● **ACTIVITY**
An exact restatement of the data is required, with the images omitted.

********************

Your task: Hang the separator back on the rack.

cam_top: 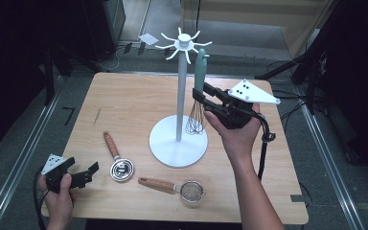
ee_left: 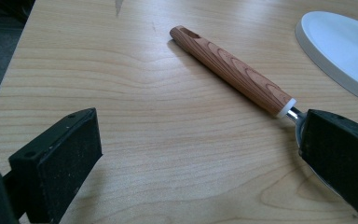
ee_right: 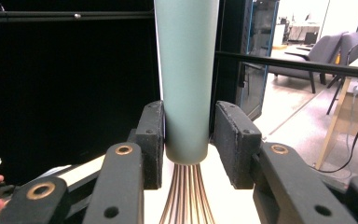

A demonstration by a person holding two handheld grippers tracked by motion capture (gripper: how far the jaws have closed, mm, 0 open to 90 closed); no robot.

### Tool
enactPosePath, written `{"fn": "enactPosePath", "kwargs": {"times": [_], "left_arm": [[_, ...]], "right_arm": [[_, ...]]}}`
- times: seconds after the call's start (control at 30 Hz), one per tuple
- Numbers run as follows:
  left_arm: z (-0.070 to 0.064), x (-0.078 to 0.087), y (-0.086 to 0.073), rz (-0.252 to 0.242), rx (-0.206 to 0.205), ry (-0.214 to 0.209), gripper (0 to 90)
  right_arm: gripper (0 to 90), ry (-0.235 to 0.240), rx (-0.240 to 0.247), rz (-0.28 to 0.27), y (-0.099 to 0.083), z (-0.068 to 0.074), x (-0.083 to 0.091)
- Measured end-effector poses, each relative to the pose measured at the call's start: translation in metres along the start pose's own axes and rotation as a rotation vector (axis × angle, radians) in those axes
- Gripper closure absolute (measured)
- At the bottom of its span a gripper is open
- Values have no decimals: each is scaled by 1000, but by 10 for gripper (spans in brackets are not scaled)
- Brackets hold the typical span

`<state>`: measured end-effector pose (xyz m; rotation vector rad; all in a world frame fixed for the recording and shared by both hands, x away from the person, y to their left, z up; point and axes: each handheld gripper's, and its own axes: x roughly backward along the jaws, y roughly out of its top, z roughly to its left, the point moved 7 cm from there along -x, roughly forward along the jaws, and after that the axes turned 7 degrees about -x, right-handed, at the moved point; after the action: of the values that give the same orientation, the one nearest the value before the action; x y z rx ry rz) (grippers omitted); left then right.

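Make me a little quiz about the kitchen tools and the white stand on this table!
1. True or false: the right gripper has its fingers around the green handle of the whisk.
2. Which tool lies nearest the left gripper? A) the strainer B) the wooden-handled spoon C) the whisk
3. Fill in the word: the whisk is held upright beside the white ____, which has hooks on top.

Key
1. True; its wires hang down below the fingers.
2. B; in the left gripper view its handle lies between the open fingers.
3. Stand.
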<state>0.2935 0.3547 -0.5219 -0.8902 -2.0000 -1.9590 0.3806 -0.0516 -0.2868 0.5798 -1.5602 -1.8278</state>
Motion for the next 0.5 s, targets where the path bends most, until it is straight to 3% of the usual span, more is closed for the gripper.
{"fn": "enactPosePath", "kwargs": {"times": [0.13,0.33,0.37,0.4,0.43,0.5], "left_arm": [[0,0,0,0,-2,1,0],[0,0,0,0,-3,1,0],[0,0,0,0,-4,0,0],[0,0,0,0,-4,0,0],[0,0,0,0,-5,1,0],[0,0,0,0,-4,0,0]], "right_arm": [[657,4,12,-50,7,3,8],[677,-66,15,-134,16,-3,17],[771,-90,3,-138,17,-7,17],[771,-90,3,-138,17,-7,17],[863,-115,-4,-133,18,-10,14],[900,-143,-6,-133,19,-12,11]]}}
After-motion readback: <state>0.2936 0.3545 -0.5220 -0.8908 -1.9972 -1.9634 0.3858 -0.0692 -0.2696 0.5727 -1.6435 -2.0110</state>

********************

● **SOLUTION**
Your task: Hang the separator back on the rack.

cam_top: 
ee_left: 
ee_right: 

A demonstration by a person holding two handheld grippers tracked by motion capture (gripper: how far the jaws have closed, mm, 0 open to 90 closed); no robot.

### Tool
enactPosePath, written `{"fn": "enactPosePath", "kwargs": {"times": [_], "left_arm": [[_, ...]], "right_arm": [[_, ...]]}}`
- times: seconds after the call's start (control at 30 Hz), one per tuple
- Numbers run as follows:
  left_arm: z (-0.070 to 0.064), x (-0.078 to 0.087), y (-0.086 to 0.073), rz (-0.252 to 0.242), rx (-0.206 to 0.205), ry (-0.214 to 0.209), gripper (0 to 90)
  right_arm: gripper (0 to 90), ry (-0.235 to 0.240), rx (-0.240 to 0.247), rz (-0.28 to 0.27), y (-0.099 to 0.083), z (-0.068 to 0.074), x (-0.083 to 0.091)
- Measured end-effector poses, each relative to the pose measured at the call's start: translation in metres along the start pose's own axes and rotation as a rotation vector (axis × angle, radians) in those axes
- Gripper closure absolute (measured)
- At the bottom of its span a gripper is open
- Values have no decimals: each is scaled by 1000, but by 10 for gripper (spans in brackets are not scaled)
- Brackets hold the typical span

`<state>`: measured end-effector pose (xyz m; rotation vector rad; all in a world frame fixed for the recording and shared by both hands, x away from the person, y to their left, z up; point and axes: each handheld gripper's, and its own axes: x roughly backward along the jaws, y roughly out of its top, z roughly to its left, the point moved 7 cm from there along -x, roughly forward along the jaws, and after that the axes turned 7 degrees about -x, right-handed, at the moved point; after the action: of the values that give the same orientation, the one nearest the value before the action; x y z rx ry rz) (grippers omitted); left then right.

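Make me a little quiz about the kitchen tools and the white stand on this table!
1. True or false: the right gripper has its fingers around the green handle of the whisk.
2. Which tool lies nearest the left gripper? A) the strainer B) the wooden-handled spoon C) the whisk
3. Fill in the word: the whisk is held upright beside the white ____, which has hooks on top.

Key
1. True; its wires hang down below the fingers.
2. B; in the left gripper view its handle lies between the open fingers.
3. Stand.
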<state>0.2935 0.3547 -0.5219 -0.8902 -2.0000 -1.9590 0.3806 -0.0516 -0.2868 0.5798 -1.5602 -1.8278</state>
Motion for the next 0.5 s, targets where the path bends most, until it is straight to 3% of the usual span, more is closed for the gripper.
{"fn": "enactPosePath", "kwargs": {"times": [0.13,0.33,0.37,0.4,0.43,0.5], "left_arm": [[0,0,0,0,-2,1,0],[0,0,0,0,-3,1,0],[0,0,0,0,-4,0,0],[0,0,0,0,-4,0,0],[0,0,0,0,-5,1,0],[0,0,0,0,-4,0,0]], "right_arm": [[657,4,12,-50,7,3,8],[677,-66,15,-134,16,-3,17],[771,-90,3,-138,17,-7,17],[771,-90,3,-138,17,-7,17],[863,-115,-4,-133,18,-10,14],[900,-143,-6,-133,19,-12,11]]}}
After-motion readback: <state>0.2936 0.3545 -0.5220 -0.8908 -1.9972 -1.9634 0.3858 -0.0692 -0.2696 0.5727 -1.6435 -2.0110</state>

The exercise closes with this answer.